3. Take a 200 μl aliquot at -15". Immediately place the tube in the boiling water bath and turn the shaker back on. At zero time, add 15.75 μl of the slug solution, turn the shaker off, and take the remaining time points. Turn the shaker back on after the 30" and 60" time points, but not between the earlier time points - there isn't time. It is helpful to slightly tilt the beaker in the clamp so there is no problem getting enough volume for the last time points. When you get a spare moment (after the 90" time point is a good time), add 1.25 μl slug to the boiling -15" sample, so that it has the same amount of cAMP/DTT as the other ones.

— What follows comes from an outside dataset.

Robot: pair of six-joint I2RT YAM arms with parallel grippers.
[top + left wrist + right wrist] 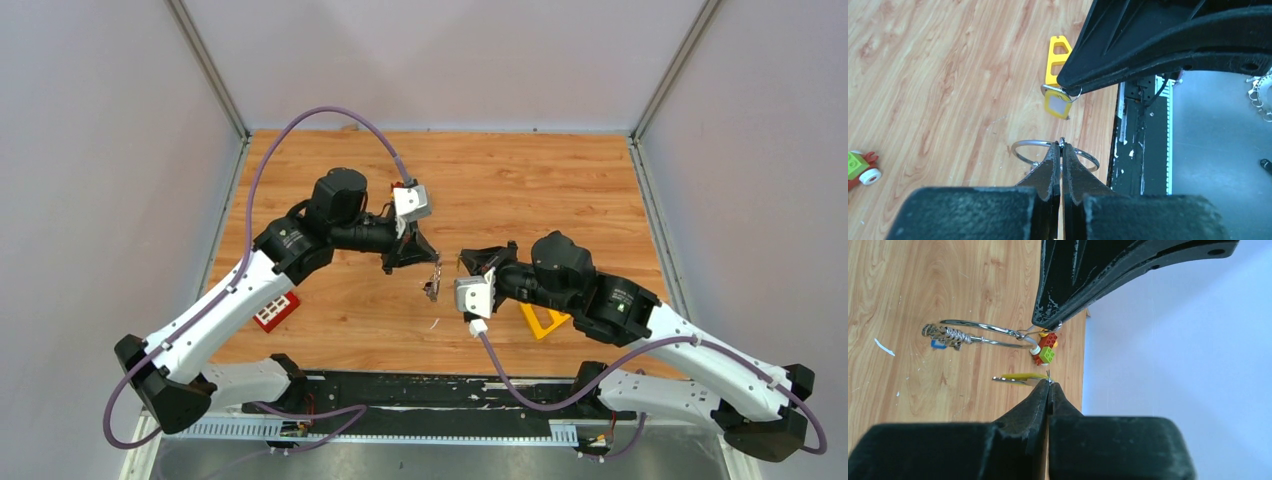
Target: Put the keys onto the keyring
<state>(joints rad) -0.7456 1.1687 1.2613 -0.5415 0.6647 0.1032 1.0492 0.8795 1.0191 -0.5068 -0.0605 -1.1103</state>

4. After the last time point, allow all the samples to boil for 5 min, then place in ice.

Immunoprecipitations

1. Add 40 μl pansorbin suspension, and spin 5' at top speed at RT in a microfuge.
2. Remove 200 μl supe to fresh tubes containing
   • 20 μl protein A/G sepharose
   • 10 μl anti-RLC
   • 10 μl anti-MLCK
   • 2 μl anti-LMM (myosin)
   • 1 ml IP buffer without SDS.
   Prepare this as a mix, but vortex frequently when aliquoting so that each tube gets the same amount of beads.

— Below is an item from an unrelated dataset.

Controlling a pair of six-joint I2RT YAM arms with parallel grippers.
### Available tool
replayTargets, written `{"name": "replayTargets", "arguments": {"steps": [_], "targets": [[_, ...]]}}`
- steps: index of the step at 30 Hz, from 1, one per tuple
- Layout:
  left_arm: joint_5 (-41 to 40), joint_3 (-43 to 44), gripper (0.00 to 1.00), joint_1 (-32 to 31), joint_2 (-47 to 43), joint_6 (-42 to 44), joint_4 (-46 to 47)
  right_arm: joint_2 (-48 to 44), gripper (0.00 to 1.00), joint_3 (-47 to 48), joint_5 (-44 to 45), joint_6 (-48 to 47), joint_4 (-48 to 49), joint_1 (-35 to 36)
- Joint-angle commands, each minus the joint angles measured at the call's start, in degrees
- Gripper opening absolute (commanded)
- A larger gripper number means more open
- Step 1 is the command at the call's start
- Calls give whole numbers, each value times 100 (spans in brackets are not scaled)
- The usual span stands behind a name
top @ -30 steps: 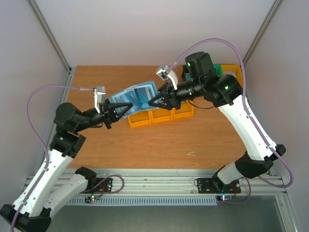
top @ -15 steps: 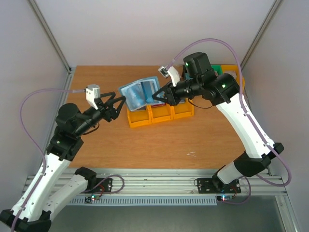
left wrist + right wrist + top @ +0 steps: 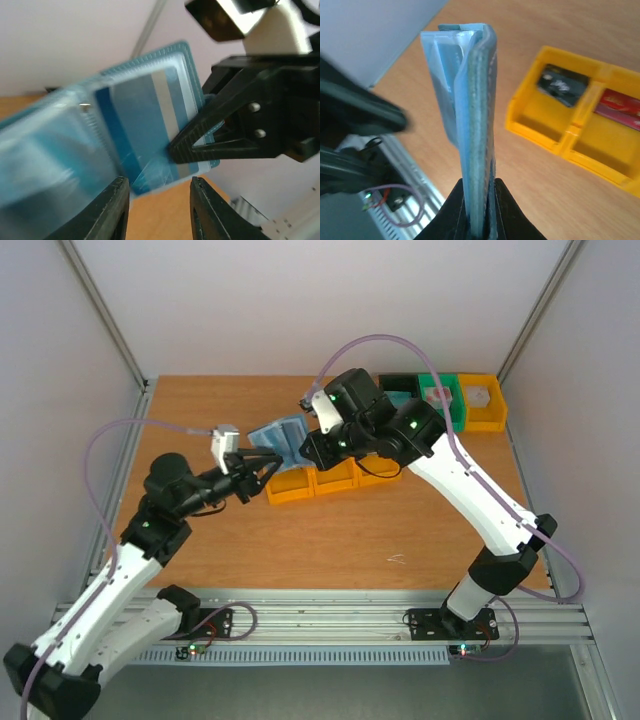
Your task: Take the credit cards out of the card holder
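Card holder (image 3: 278,435) hangs over the tabletop (image 3: 400,530) at upper centre of the overhead view, pinched along one edge by the right hand (image 3: 306,450), sleeves turned toward the left hand (image 3: 262,472). That nearer left hand is part-way open and empty, its fingers just under the blue card (image 3: 145,125), whose lower edge points down at them in the wrist view. Compartments of the yellow bin (image 3: 520,117) hold the dark grey card (image 3: 562,85) and the red card (image 3: 622,105).
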Motion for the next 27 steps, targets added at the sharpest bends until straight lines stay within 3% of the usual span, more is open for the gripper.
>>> {"name": "replayTargets", "arguments": {"steps": [1,8,18,27], "targets": [[657,-109,35,-321,359,-395,1087,-56,1,-206,-1245,-423,613,92],[558,-172,35,-284,36,-425,680,-597,1,-873,-2843,-724,1517,30],[952,50,35,72,-377,-419,392,-766,1,-818,-4336,-1156,1530,-164],[617,199,37,122,-354,-543,409,-638,1,-133,-5010,-2018,566,-233]]}}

3. Rotate O/N in cold-room - well shielded and labeled.
4. Next day- Spin tubes at 2,000 rpm in a microfuge for 1 minute. Remove supes to labeled screw-cap tubes and save, labeled (³²P, date, number of counts) and shielded, in the freezer.
5. Wash each sample with 1 ml IP Buffer with SDS. Spin as above, and remove supes to a 50 ml orange cap tube. Label (³²P, date, number of counts (guess 1/20th of total) and store shielded in freezer. Dispose in drain when counts have decayed to 10 μlCi. After this step, radioactivity has decreased to a relatively safe level. I do the next wash behind a screen, and then do the rest unshielded.
6. Perform additional washes
   • 1 ml IP Buffer w/SDS
   • 1 ml Urea Buffer
   • 1 ml High Salt Buffer
   • 1 ml Tris NaCl Buffer
   For each wash, spin as above, and then remove supe by aspiration, using a bent syringe needle. Put the bevel of the needle against the side of the tube so that you don't suck up the beads. After the last wash is removed, give the tubes a quick spin, and aspirate the pellets dry.
7. Add 25 μl 2X SDS sample buffer, boil for 5 min, and load 20 μl on a 10-well minigel.
8. Stain and dry gel. Expose to Kodak BioMax film with 1 screen for about 10 hrs to get a high quality image, and then expose to a phosphorimager screen for a set amount of time(10 hrs) for quanitation.